When our society does provide community, that community is increasingly political or economic in nature. Unfortunately, jobs, corporations, business relationships, and the like can only provide a kind of limited social connection. Business does not love anyone as a person, only as an economic unit. Similarly, particularly among the young, belonging to social and political causes may provide some limited sense of connection. However, causes can only provide a limited amount of love, meaning and purpose. Our government and political organizations value us as citizens, not as children of God. Exercise classes, hobby groups, and other groups have similar limitations. Human beings were never meant to live as isolated individuals bound together only by work and the laws of a society. We were meant for deep, loving, wise, relationships.

Unfortunately, at just the moment in human history when the relational, family aspect of the local church is most needed, several factors have limited the ability of Christians to respond. First, over many generations, churches assumed that the loving community of the church would automatically permeate its fellowship. When most people lived in small towns, had relatively strong families, and attended churches in which their families had long and strong connections, church community grew naturally. Pastors and seminaries did not think that they needed to focus on the creation of life-transforming fellowship as a central duty. They assumed community would automatically result from the teaching and worship ministries of the local congregation. The massive transfer of population to major cities and the decline of small, community churches put an end to the effectiveness of this strategy.

Secondly, for most of the 20th Century, the major Christian denominations increasingly developed a corporate model of church operation and a professional model of pastoral formation. At the very moment when the sheer size and complexity of our culture was forcing people to live in large cities and in anonymous neighborhoods, and the natural ability of people to find spiritual nurture was declining, the church developed in a way that was not easily able to meet the changing reality of people’s lives. The corporate model no longer meets the deepest needs of people.

Finally, in the past many young people were not particularly active in church during their immediate post high school and college years, but when they had children, most returned to their local congregation or a similar congregation where they lived. Unfortunately, young people are delaying families longer and longer, and while they are delaying family formation, they are constantly bombarded with images of churches as judgmental, corrupt, interested only in money, and backward. Therefore, when confronted by the need for meaning, purpose, and community, they are unlikely to seek out the church for an answer to their deepest needs.

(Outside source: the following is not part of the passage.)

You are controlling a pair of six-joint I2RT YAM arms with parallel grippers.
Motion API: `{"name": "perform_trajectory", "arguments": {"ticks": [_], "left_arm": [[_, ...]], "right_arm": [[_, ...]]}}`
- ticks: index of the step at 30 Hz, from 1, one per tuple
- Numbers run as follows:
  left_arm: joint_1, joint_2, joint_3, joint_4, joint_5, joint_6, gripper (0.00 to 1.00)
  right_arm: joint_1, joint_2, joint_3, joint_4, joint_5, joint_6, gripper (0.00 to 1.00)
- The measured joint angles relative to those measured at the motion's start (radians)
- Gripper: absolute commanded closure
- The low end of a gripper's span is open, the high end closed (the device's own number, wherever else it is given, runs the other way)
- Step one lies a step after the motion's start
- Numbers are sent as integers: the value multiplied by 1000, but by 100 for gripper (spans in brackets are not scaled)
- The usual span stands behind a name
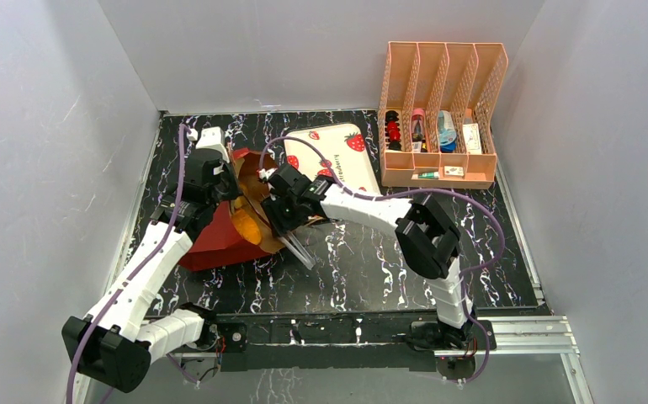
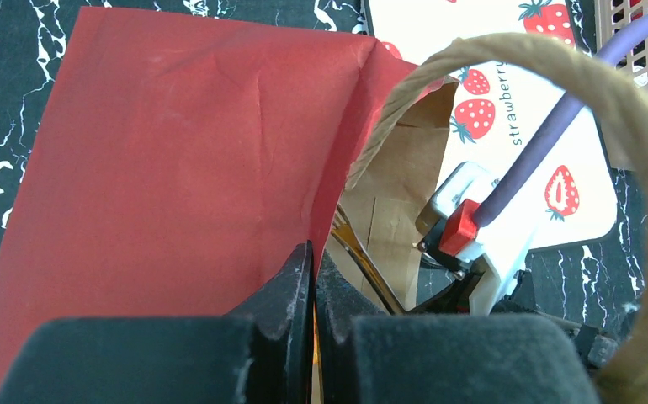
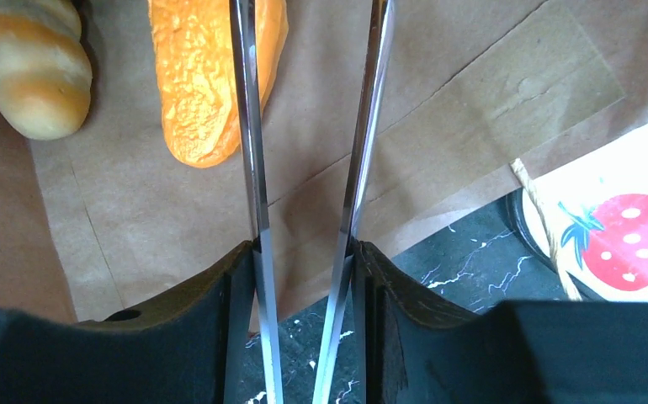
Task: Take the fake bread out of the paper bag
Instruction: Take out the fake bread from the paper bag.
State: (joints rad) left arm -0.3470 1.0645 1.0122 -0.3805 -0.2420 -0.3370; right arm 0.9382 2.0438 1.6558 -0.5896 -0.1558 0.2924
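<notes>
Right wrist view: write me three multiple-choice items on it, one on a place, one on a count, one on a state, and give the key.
1. Where does the orange baguette lie?
A) inside the paper bag
B) on a plate
C) in a rack

2. How many pieces of fake bread show?
A) one
B) two
C) four

3. What do the right jaws hold?
A) nothing
B) a twine handle
C) metal tongs

Key:
1 A, brown bag paper lies under it.
2 B, the baguette and a tan ridged loaf.
3 C, both tong arms run out from between the jaws.
</notes>
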Motion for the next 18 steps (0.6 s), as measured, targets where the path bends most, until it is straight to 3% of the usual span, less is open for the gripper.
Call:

The only way to respond to these changes in contemporary society is to focus attention on the process of building life-transforming community and making and growing disciples within that community. This is not an easy task. It cannot be accomplished with slick advertising or any other corporate approach to church growth. It happens as people are drawn into a deliberate community that itself attempts to model the life of God among the peoples of the world. If we are to respond to the crisis of discipleship in our day, we must learn again what it means to be a part of the family of God—a family called to go and bring others into that family.

Copyright 2019, G. Christopher Scruggs, All Rights Reserved

[1] Bonhoeffer makes this point both in Cost of Discipleship, previously cited, and more directly in his earlier book, Life Together. See, Dietrich Bonhoeffer, Life Together tr. John Doberstein, (New York, NY: Harper One, 1954). Cost of Discipleship, previously cited, Chapter 7, 129-133 and Chapters 29-30, 263-304.

[2] It is important to remember that we are not called merely to transmit information to people. We are called to help people live a new kind of life as a disciple of Jesus. In a sense, every disciple is a child of those who helped that person grow in Christ and is the parent of those that they are discipling into the image of God-in-Christ.